- [Data records]:
((

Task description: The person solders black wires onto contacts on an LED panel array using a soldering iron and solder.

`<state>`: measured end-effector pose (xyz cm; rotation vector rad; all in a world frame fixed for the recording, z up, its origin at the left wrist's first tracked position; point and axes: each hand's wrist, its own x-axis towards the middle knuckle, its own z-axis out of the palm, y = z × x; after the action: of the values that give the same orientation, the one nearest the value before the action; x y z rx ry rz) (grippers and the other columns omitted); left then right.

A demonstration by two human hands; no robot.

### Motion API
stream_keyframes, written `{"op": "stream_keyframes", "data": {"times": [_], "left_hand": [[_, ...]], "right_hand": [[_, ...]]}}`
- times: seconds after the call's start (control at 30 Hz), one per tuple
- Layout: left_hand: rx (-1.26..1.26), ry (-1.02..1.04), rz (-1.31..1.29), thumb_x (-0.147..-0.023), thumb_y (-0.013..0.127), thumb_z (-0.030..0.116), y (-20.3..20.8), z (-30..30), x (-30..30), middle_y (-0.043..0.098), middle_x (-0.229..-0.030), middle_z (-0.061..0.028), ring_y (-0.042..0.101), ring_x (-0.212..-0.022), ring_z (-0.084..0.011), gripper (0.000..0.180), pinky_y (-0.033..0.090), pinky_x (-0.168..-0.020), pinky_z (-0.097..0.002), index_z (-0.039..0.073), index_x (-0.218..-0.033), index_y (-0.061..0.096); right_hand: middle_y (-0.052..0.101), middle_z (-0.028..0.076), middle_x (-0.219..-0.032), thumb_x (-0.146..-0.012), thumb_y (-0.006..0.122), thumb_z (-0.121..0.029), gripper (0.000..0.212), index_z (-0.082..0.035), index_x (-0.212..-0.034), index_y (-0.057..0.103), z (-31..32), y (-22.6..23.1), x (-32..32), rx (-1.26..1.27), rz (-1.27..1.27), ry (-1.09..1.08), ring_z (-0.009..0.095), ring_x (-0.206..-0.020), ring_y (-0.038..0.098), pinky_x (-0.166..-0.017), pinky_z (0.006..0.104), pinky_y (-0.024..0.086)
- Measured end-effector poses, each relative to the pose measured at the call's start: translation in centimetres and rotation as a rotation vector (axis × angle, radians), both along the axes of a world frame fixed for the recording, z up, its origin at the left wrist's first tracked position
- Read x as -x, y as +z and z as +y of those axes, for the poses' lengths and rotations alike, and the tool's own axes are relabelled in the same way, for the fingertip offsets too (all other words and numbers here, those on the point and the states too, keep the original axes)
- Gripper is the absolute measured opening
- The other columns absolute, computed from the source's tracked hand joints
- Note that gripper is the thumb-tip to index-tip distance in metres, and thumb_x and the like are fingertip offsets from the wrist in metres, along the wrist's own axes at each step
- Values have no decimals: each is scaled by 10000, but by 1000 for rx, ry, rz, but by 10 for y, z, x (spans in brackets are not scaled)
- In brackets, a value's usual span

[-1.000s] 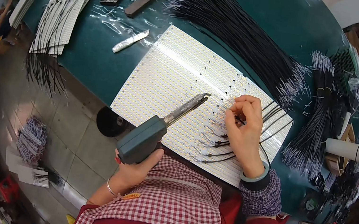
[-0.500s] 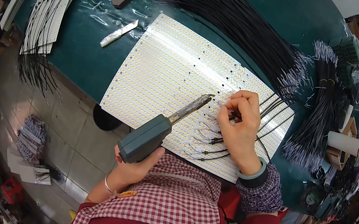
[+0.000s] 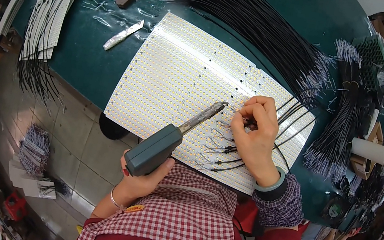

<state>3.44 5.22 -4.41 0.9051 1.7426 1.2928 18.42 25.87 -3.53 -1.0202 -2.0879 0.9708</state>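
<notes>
My left hand [image 3: 144, 182] is closed around the dark grey-green handle of a soldering gun [image 3: 155, 148]. Its metal rod slants up and right, and the bent tip is over the middle of a white LED board [image 3: 158, 80] dotted with small yellowish LEDs. Just right of that tip, my right hand [image 3: 258, 137] has thumb and forefinger pinched on a black wire, its end mostly hidden by the fingers. Several black wires [image 3: 227, 166] with thin split ends lie across the board's lower right part, under and beside my right hand.
A thick bundle of black wires [image 3: 254, 28] lies behind the board, with a smaller tied bundle [image 3: 338, 120] at the right. A silver-wrapped cutter [image 3: 123, 36] lies left of the board. Stacked wired boards [image 3: 56, 3] overhang the table's left edge. A white roll [image 3: 371, 151] is far right.
The board and table have shifted slightly left in the view. The soldering gun's tip has moved a little to the left with them; both hands keep the same grip.
</notes>
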Motion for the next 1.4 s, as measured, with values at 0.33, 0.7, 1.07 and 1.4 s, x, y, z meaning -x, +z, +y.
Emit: {"op": "stream_keyframes", "data": {"times": [0.33, 0.7, 1.07, 1.4], "left_hand": [[-45, 54, 35, -766, 749, 35, 2, 5, -2, 684, -884, -81, 641, -762, -141, 260, 508, -689, -270, -11, -1008, 664], [-134, 61, 101, -759, 739, 58, -2, 2, -1, 681, -730, -87, 646, -592, -145, 201, 502, -556, -250, -33, -927, 678], [-79, 24, 17, -752, 728, 17, -5, -4, -2, 660, -805, -94, 608, -628, -143, 234, 481, -564, -264, -40, -970, 666], [-28, -20, 63, -760, 720, 26, -6, -6, -2, 659, -837, -103, 623, -661, -162, 234, 489, -580, -270, -31, -979, 663]], "right_hand": [[509, 88, -907, -720, 616, 78, 86, 31, -714, 544, -1, 2, -1, 37, 45, 3, 119, -662, 534, -560, 227, 471], [510, 90, -876, -705, 614, 67, 79, 28, -692, 546, -2, 2, -1, -5, 42, 33, 140, -687, 539, -578, 237, 468], [507, 88, -862, -699, 613, 68, 94, 22, -680, 533, -3, 0, -1, -34, 30, 32, 142, -663, 519, -557, 246, 445], [505, 89, -845, -683, 613, 71, 101, 15, -670, 529, -4, 0, -1, -43, 12, 23, 163, -675, 520, -568, 262, 442]]}}
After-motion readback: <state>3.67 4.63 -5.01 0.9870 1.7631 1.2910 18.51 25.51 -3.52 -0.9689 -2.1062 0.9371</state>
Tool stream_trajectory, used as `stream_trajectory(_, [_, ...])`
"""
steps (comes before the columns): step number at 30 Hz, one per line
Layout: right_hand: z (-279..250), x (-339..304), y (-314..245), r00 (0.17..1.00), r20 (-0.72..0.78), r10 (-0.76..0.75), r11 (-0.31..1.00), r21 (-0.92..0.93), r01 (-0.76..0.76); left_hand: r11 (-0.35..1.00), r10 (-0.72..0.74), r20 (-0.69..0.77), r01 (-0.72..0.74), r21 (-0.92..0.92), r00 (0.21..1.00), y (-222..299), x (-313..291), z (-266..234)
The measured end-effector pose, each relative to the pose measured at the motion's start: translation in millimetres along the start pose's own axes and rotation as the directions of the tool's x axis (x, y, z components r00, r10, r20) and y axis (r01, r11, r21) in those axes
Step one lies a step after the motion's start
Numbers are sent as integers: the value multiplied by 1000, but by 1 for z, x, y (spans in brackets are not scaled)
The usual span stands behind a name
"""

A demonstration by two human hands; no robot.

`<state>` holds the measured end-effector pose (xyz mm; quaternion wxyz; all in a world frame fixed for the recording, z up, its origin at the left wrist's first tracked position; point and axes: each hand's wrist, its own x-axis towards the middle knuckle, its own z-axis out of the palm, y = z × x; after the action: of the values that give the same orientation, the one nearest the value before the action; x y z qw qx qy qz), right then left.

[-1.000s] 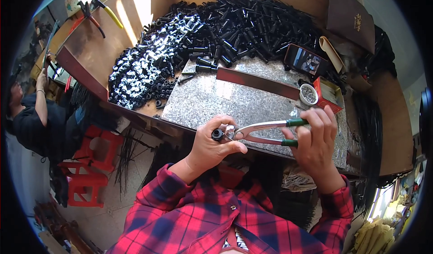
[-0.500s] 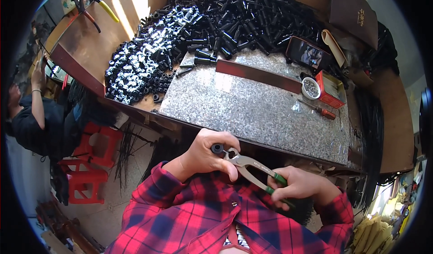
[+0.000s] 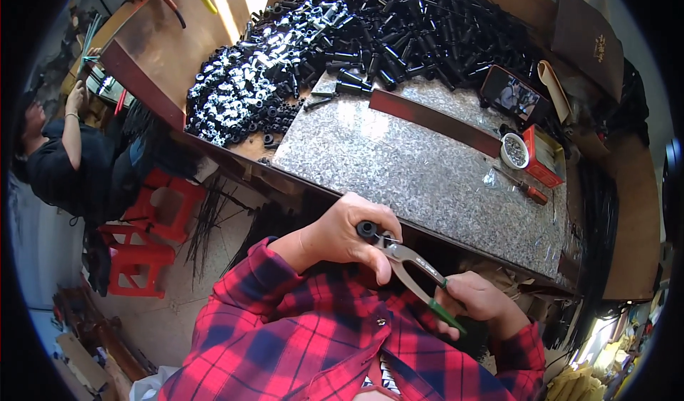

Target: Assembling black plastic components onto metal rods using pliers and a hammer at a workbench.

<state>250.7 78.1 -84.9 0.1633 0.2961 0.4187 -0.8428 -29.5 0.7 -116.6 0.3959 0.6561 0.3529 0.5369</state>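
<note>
In front of my chest, my left hand (image 3: 356, 231) is closed around a small black tubular part (image 3: 367, 229), with its round end facing up. A short, thin, wire-like piece sticks out beside that part. My right hand (image 3: 481, 301) grips a pair of end-cutting pincers (image 3: 407, 273) by the green handles, one high and one low. The pincers' jaws meet the thin piece close to the left fingertips; whether they are fully closed on it I cannot tell. Most of the black part is hidden inside my left hand.
A speckled stone slab (image 3: 399, 159) tops the bench, with a dark red strip (image 3: 434, 123) on it. Black tubular parts (image 3: 427, 30) are heaped behind. At right are a phone (image 3: 514, 95), a white cup (image 3: 514, 151), a red box (image 3: 543, 157) and a screwdriver (image 3: 533, 193). A co-worker (image 3: 75, 155) sits left near red stools (image 3: 139, 266).
The whole view has shifted, so the bench and both hands appear farther right. The pincers' handles look slightly farther apart. Both hands keep their hold.
</note>
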Motion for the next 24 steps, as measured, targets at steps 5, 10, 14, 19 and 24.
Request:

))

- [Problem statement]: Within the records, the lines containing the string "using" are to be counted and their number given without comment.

- [Answer to the exercise]: 2